Marcus Samuelsson's culinary style is influenced by his diverse background, making it as polished as his wardrobe. Born in Ethiopia and raised in Sweden, the dapper chef infuses his African and Nordic roots into the eclectic dishes he serves at his famous restaurants, like Red Rooster Harlem. His cookbooks are filled with fusion recipes that tell the story of his heritage and pay tribute to his adoptive family and grandma Helga, including recipes like Sweden's hot wine beverage Glögg or incorporating the Ethiopian spice mixture, berbere, in certain dishes.

When deciding what to serve at his African-themed party, the chef honored his African heritage with a unique (and very Samuelsson) twist on a Brazilian favorite: the caipirinha. African culture influenced Brazilian cuisine during its three centuries of slave trade (from 1540 to 1888), so the drink choice is quite logical. Samuelsson uses a Nordic liquor, aquavit — the national spirit of Sweden, Denmark, and Norway — to add a Scandinavian influence to Brazil's national cocktail. The addition of cranberries creates a jeweled red hue and adds a festive flair.

Samuelsson's Cranberry Caipirinha

The caipirinha is traditionally made with fresh lime juice, finely granulated sugar, and the Brazilian spirit, cachaça, also called Brazilian rum. Cachaça is produced solely in Brazil and is made from fermented sugar cane juice, unlike rum, which is distilled from molasses. Although cachaça is often placed in the rum category at liquor stores, the spirit is described as less sweet with an earthy, grassy flavor, distinguishing the two. 

Samuelsson's caipirinha substitutes cachaça with aquavit, which is distilled from grains or potatoes like the neutral spirits vodka and gin. Aquavit is then infused with aromatics like caraway or dill, citrus peel, and spices like fennel, cardamom, clove, and juniper for a distinctly Scandinavian taste. 

Samuelsson makes a cranberry caipirinha in a cocktail shaker by muddling chopped cranberries with a lime wedge, a little water, and a tablespoon of granulated sugar. He adds one-third of a cup (two ounces) of aquavit and ice cubes to the shaker before straining the cocktail into a rocks glass filled with ice. Samuelsson serves his ruby-red version with a lime wedge or wheel, making this version perfect for the holidays.

Additional variations of the Caipirinha

For five centuries, the caipirinha has been enjoyed in South America, and now the rest of the world is finally catching on. While the OG is delicious as-is, modern mixologists like Samuelsson serve up subtle variations that appeal to every palette — in every season.

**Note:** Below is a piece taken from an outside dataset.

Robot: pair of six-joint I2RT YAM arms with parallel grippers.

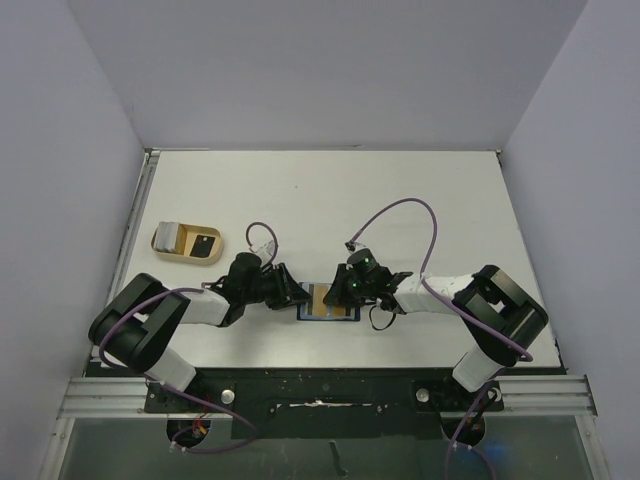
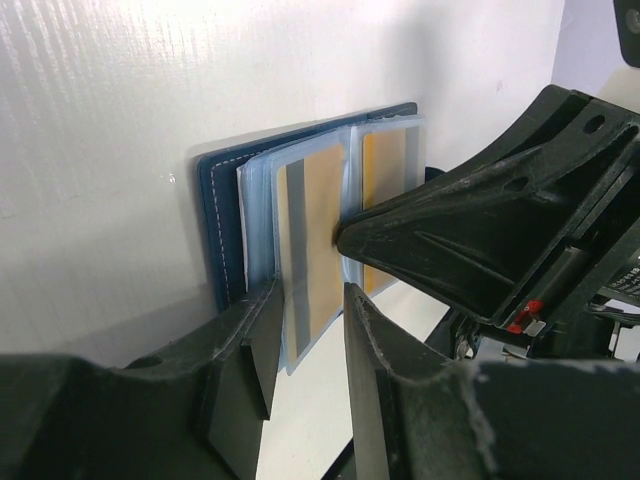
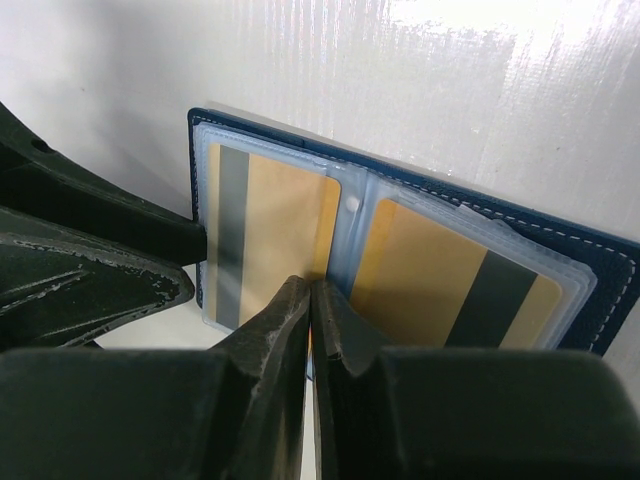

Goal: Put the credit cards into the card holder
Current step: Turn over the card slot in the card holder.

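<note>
The navy card holder (image 1: 328, 301) lies open between my arms, clear sleeves up; its navy edge shows in the left wrist view (image 2: 215, 200) and the right wrist view (image 3: 600, 290). One tan card (image 3: 275, 220) sits in the left sleeve, another tan card (image 3: 440, 280) in the right sleeve. My right gripper (image 3: 312, 290) is shut at the left card's inner edge, a thin gold sliver between its fingers. My left gripper (image 2: 305, 320) is open, its fingers either side of the sleeve's near edge with that card (image 2: 322, 230). A black card (image 1: 204, 245) lies in the beige tray (image 1: 170, 251).
The tray stands at the left of the white table (image 1: 330, 200), with a pale object (image 1: 167, 236) in it beside the black card. Grey walls enclose the table on three sides. The two grippers (image 1: 298, 297) (image 1: 345, 290) are close together over the holder.
</note>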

For a tropical twist, try a passion fruit caipirinha. Add ripe passion fruit to the usual suspects to make this refreshing drink even more refreshing. Depending on the season, you can also swap the passion fruit for other tropical fruits like kumquat and pineapple with mint or add berries, like strawberries or raspberries with lime. Just remember to save some of the passion fruit pulp or berries to garnish the cocktail.

Caipirinhas can be made with other spirits if you're fresh out of cachaça. To make the caipiroska, substitute vodka for the Brazilian spirit. The camparinha is a bitter Italian version that substitutes Campari for a pretty pink cocktail.

Some caipirinha recipes replace granulated sugar with other sweeteners like honey or simple syrup, which dissolve better in cold liquids; however, the cocktail won't be as lime-forward. When muddled, granulated sugar acts like an abrasive, releasing the lime's essential oils for a more flavorful drink, so we think it's worth the muscle.